La demande principale est bien fondée dans son principe et dans son montant, lequel est justifié par les pièces produites. Il convient d’y faire droit sauf à prévoir que la somme due produira intérêts au taux contractuel conformément à l’accord des parties selon lequel « l’Emprunteur et la Compagnie conviennent que le recours de cette dernière portera également sur le recouvrement des intérêts au taux conventionnel prévu au contrat de prêt, ainsi que sur tous ses accessoires.(…) ». En effet, l’article 1343-1 du code civil (ancien 1254 du code civil) énonce que l’intérêt est accordé par la loi ou stipulé dans le contrat.
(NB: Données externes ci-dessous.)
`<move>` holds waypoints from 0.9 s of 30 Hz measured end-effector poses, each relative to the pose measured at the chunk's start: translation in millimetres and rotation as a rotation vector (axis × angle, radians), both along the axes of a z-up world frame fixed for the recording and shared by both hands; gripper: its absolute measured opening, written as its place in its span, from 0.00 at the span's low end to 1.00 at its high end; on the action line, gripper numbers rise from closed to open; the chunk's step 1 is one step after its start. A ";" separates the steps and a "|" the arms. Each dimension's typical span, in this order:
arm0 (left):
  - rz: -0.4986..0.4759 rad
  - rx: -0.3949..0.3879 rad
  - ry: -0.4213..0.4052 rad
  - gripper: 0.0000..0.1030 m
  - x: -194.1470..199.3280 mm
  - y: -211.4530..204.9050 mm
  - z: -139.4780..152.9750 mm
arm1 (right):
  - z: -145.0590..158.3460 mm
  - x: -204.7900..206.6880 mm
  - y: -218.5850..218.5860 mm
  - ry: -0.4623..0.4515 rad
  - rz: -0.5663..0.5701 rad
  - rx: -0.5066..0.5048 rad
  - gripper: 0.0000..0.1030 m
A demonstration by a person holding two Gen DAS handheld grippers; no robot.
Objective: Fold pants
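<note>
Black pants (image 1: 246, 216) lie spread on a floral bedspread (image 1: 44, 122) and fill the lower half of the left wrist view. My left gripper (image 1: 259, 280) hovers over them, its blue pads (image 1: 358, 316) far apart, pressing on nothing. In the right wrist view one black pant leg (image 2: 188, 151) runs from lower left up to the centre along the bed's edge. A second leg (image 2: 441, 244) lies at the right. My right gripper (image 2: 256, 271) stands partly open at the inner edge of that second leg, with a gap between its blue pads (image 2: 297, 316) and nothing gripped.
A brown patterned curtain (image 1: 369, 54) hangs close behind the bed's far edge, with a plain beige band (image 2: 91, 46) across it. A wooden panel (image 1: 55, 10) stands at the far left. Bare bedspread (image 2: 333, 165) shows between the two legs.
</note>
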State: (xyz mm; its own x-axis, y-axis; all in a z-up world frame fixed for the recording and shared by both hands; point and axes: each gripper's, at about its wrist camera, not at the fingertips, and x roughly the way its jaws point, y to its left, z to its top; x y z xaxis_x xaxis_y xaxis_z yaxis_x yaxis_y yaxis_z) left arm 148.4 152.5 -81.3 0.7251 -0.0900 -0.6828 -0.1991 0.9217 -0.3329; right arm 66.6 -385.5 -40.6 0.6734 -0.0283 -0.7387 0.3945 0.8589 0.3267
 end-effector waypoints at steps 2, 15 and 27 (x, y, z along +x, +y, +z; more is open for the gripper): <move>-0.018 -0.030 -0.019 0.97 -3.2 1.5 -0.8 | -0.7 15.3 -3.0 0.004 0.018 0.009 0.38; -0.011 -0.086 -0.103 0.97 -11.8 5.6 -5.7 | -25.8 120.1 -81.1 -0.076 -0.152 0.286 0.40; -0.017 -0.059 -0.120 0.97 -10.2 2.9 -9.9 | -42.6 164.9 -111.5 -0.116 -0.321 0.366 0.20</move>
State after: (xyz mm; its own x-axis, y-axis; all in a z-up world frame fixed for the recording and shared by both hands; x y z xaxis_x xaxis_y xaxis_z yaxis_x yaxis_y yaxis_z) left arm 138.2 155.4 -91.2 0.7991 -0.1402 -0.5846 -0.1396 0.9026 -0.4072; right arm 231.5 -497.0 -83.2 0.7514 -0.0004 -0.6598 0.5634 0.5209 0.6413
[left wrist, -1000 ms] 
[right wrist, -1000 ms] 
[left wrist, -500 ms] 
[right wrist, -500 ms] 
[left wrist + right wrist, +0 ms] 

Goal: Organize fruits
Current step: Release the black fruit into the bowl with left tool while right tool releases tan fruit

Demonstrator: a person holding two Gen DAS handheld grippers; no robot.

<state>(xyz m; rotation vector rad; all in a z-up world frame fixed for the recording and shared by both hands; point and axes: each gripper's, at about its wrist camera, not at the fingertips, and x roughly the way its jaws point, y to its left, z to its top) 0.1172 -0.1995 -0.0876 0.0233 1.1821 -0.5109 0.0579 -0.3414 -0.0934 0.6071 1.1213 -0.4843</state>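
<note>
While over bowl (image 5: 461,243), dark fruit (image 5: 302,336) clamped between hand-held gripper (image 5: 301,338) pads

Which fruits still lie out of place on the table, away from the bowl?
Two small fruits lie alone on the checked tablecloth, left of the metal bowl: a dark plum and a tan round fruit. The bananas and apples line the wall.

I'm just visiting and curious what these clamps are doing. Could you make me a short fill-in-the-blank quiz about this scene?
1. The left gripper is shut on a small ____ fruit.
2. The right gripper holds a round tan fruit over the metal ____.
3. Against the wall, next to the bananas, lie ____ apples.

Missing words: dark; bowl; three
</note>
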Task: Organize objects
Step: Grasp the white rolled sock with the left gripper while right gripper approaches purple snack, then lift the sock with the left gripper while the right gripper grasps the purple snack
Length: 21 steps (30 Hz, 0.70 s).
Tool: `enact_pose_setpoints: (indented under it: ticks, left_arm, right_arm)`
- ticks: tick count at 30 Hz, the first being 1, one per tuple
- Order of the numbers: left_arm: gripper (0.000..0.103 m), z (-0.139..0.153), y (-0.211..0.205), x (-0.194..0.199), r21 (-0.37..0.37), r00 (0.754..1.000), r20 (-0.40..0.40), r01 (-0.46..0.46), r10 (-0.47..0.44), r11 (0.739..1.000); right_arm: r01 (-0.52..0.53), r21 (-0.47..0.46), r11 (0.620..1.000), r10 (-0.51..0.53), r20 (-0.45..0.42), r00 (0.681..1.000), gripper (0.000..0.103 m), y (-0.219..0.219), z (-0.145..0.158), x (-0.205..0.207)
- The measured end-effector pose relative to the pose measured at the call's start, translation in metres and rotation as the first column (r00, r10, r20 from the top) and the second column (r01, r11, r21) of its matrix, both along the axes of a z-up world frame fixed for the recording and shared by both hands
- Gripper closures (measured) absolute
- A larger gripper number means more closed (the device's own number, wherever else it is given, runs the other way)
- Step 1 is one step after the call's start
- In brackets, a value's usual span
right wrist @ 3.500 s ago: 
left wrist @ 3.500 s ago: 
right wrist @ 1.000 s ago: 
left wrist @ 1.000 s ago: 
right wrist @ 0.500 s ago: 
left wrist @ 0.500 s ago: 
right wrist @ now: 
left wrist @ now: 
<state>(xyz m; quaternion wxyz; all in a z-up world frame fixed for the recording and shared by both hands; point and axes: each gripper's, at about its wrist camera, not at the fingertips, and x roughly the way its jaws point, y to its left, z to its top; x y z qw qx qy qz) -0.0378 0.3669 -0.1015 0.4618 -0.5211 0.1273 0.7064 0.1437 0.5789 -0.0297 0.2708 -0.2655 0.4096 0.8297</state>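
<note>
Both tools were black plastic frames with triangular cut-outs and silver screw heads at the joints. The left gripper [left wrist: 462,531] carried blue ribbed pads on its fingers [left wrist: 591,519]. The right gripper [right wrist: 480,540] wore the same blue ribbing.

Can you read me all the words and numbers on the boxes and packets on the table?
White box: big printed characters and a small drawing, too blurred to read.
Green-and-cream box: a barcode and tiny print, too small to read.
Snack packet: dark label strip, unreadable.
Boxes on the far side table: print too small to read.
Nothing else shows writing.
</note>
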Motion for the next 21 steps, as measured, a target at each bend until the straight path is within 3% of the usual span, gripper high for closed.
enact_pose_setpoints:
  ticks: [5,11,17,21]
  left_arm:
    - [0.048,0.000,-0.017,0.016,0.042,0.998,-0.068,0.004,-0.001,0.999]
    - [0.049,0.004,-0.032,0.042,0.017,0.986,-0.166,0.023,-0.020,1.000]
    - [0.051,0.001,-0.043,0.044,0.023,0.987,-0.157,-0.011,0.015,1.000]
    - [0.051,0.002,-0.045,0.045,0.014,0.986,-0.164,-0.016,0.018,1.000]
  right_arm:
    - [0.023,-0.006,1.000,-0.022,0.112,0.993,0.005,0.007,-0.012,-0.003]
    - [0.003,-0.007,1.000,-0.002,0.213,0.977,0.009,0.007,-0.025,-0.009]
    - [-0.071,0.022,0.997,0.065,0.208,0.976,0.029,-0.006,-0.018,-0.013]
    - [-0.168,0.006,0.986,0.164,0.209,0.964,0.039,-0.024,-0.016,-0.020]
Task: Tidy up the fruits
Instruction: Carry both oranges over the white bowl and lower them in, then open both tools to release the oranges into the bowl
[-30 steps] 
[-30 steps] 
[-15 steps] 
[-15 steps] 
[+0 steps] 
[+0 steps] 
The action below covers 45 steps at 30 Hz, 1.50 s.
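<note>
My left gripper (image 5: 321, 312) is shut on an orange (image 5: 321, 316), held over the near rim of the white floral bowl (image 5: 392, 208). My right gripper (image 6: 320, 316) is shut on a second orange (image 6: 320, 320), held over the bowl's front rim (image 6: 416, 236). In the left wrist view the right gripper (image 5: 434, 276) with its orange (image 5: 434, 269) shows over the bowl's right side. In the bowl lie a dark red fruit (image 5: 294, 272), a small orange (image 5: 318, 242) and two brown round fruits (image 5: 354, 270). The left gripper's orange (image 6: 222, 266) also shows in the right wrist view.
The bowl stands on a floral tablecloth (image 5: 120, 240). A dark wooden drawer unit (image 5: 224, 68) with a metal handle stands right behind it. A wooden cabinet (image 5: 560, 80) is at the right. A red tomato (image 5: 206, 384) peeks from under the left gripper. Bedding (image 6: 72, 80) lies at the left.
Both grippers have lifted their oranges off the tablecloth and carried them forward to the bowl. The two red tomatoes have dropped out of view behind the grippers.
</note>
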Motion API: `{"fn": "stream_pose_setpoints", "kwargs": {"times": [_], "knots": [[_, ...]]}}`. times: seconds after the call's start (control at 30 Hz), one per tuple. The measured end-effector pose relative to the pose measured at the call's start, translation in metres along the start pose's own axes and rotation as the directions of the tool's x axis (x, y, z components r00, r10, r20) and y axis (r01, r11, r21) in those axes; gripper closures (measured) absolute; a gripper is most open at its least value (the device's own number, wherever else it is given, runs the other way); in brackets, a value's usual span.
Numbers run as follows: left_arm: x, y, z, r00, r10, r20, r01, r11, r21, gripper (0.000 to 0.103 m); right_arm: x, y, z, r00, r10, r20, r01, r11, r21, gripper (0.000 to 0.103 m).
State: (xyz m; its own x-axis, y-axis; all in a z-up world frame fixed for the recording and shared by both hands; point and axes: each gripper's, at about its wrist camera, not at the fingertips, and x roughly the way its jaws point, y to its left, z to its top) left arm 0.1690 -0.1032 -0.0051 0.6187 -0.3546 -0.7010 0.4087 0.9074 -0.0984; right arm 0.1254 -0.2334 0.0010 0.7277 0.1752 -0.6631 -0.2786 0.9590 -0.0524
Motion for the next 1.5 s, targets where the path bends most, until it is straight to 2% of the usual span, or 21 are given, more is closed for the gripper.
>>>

Les frais d’avocat relèvent des frais irrépétibles régis par les dispositions de l’article 700 du code de procédure civile. Il n’y a donc pas lieu de faire droit à la demande au titre des factures, mais de procéder à une indemnisation, qui tient compte de l’équité conformément aux dispositions précitées.
Sur l’article 700 du code de procédure civile et les dépens
Monsieur [C] [N], qui succombe, supportera les dépens.
Monsieur [C] [N] devra indemniser la Compagnie Européenne de Garanties et de Cautions (CEGC) sur le fondement de l’article 700 du code de procédure civile selon détail précisé au dispositif.
PAR CES MOTIFS
Le Tribunal, statuant publiquement par jugement mis à la disposition des parties au greffe, réputé contradictoire et en premier ressort,
Vu l’ancien article 2305 et les articles 1103 et 1104 du Code civil,
Condamne Monsieur [C] [N] en sa qualité d’emprunteur à payer à la Compagnie Européenne de Garanties et de Cautions (CEGC) la somme de 1.032.389,35 euros avec intérêts au taux conventionnel à compter du 27 janvier 2025 jusqu’à parfait paiement
Condamne Monsieur [C] [N] à payer à la Compagnie Européenne de Garanties et de Cautions (CEGC) la somme de 3500 euros sur le fondement de l’article 700 du code de procédure civile
Condamne Monsieur [C] [N] aux dépens de l’instance
Déboute la CEGC du surplus de ses demandes
Ainsi jugé et prononcé par mise à disposition au greffe aux jours, mois et an susdits.